There was a night in my sophomore year at Beloit College when my neighbor and Round Table (Beloit College’s 150 years plus old campus newspaper) editorial staff member R. A. Schwartz asked me if I would like to be the publication’s new layout editor. I didn’t take him too seriously at first, but I said I would be.

The first issue where I implemented my new "lotta squares and lines" layout to the cover, which is still used to this day
Following that were so many sleepless nights, bike rides scouring for submissions, ridiculous space-filling writing sessions, and dozens upon dozens of absurd computer malfunctions.
My original capacity as editor was just as layout editor, the guy who arranged things in an aesthetically pleasing and logical way on the page. Within a month I was doing the lit/art editor’s job for him anyhow, so I adopted that responsibility as well. My duties ranged from placing text and images on the page to conjuring graphics for stories to writing silly little bits to fill space to designing and creating the cover page. While the cover was my favorite thing to work on, it was usually the last thing that was worked on, making my Thursday nights fade into my Friday mornings more often than not.
The actual printing process of the paper itself is a strange and highly impractical fusion of modern technique and Hearst-era BS. The whole paper is first assembled in the Round Table office high is Pearsons Hall. When each page is completed, it is printed out on 17×11 inch copy paper. The collated stack of pages is then driven early in the morning to the offices of the Beloit Daily News, a local newspaper containing 60% ads for local businesses, 20% frighteningly stupid opinion pieces, and 10% local news. There, presumably, they put these low-resolution pieces of copy paper into some archaic machine that turned them into really blotchy, blurry, and grainy newsprint. There was talk of moving the publishing operation to the slightly higher-tech operation at the Janesville newspaper ten miles away with the possibility of COLOR pages, but I’ve fallen out of the loop for this prestigious publication.

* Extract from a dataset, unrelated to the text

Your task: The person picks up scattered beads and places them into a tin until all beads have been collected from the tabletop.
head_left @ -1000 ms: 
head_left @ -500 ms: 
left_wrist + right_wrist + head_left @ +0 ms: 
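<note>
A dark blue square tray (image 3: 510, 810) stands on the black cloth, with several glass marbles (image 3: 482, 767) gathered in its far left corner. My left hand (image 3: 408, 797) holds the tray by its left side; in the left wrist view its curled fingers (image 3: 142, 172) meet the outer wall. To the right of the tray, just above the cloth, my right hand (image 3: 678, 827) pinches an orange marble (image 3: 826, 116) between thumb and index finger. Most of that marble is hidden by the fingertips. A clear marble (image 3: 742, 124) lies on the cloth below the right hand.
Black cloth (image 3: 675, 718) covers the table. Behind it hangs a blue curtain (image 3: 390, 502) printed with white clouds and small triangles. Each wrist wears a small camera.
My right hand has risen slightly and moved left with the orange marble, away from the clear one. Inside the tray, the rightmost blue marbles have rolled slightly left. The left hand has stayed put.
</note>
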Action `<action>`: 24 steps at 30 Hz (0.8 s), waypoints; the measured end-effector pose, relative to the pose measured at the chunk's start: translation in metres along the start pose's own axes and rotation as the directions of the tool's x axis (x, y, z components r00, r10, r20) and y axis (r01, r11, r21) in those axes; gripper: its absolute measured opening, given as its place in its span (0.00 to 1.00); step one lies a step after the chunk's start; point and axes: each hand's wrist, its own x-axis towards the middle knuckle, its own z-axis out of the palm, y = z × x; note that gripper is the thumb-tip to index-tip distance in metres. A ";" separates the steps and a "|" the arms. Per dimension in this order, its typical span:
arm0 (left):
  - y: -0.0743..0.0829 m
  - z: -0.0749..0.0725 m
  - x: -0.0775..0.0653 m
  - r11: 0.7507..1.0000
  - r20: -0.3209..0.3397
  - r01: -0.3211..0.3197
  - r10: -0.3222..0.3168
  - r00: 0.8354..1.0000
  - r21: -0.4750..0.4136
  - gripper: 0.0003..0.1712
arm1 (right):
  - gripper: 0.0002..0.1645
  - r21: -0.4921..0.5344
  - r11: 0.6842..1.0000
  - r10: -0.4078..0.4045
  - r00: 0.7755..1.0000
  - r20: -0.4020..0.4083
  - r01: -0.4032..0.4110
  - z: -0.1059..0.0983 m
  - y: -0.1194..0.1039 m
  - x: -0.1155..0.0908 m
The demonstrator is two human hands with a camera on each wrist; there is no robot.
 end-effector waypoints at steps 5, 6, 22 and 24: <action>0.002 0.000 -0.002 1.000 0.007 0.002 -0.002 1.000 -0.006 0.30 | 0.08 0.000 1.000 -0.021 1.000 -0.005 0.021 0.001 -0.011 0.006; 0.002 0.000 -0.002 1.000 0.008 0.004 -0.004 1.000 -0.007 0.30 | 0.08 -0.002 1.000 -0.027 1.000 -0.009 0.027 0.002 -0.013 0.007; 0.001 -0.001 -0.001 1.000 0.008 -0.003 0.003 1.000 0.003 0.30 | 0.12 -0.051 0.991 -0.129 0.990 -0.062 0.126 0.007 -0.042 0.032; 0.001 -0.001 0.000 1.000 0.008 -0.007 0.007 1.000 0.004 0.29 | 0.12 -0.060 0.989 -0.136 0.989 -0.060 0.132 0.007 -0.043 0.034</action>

My favorite cover I got to do for the annual parody issue. Our Entertainment editor Steve was a sport for being exposed like this along with, yes, a shirtless me to the right.
During my tenure as the layout editor, I worked on a dozen issues. I got to implement some goofy ideas which included:
- Doodle Farm – Just a bunch of doodles from friends’ class notebooks, ranging from equations turning into dogs, bigfoots kissing, to ideas for future restaurants.
- Racecar Stories – I prompted the editorial staff and other creative minds in Beloit to send me short stories and poems about racecars. Poems about palindromic half-formed twins, super sexy spies, and magic sky cars followed.
- Alexander and the Skeleton – No matter how short an issue was, I always included at least one of John McConnell’s comic strips, under the name “Alexander and the Skelleton”. They can all be seen here.
- Frisbee Fan Fiction – John and I combined our favorite fandoms (John doing X-Men and Harry Potter, Star Trek for me) with stories of campus pick-up teams in long and passionate tales of adventure and creepy descriptions of our classmates’ bodies.
Most of my written content came in the form of introductory paragraphs and coming up with clever headlines, most of which are lost to history.
It was a fun and rewarding experience working on the Round Table. Having a century-and-a-half old newspaper at your disposal to use is something I miss to this day. Although I still function without sleep, biking around asking people for articles, and yell at scanners a whole lot, it is not within the confines of a newspaper or any other such respectable publication.

A lousy photo of a diorama I created to be the cover of the Round Table a year after I left commemorating the departure of college president John Burris.

Late nights in the smoking lounge were an important part of the Beloit, and especially Round Table, experience.
Thanks to Celeste for scanning composites of the Round Table covers that I have lost in my travels.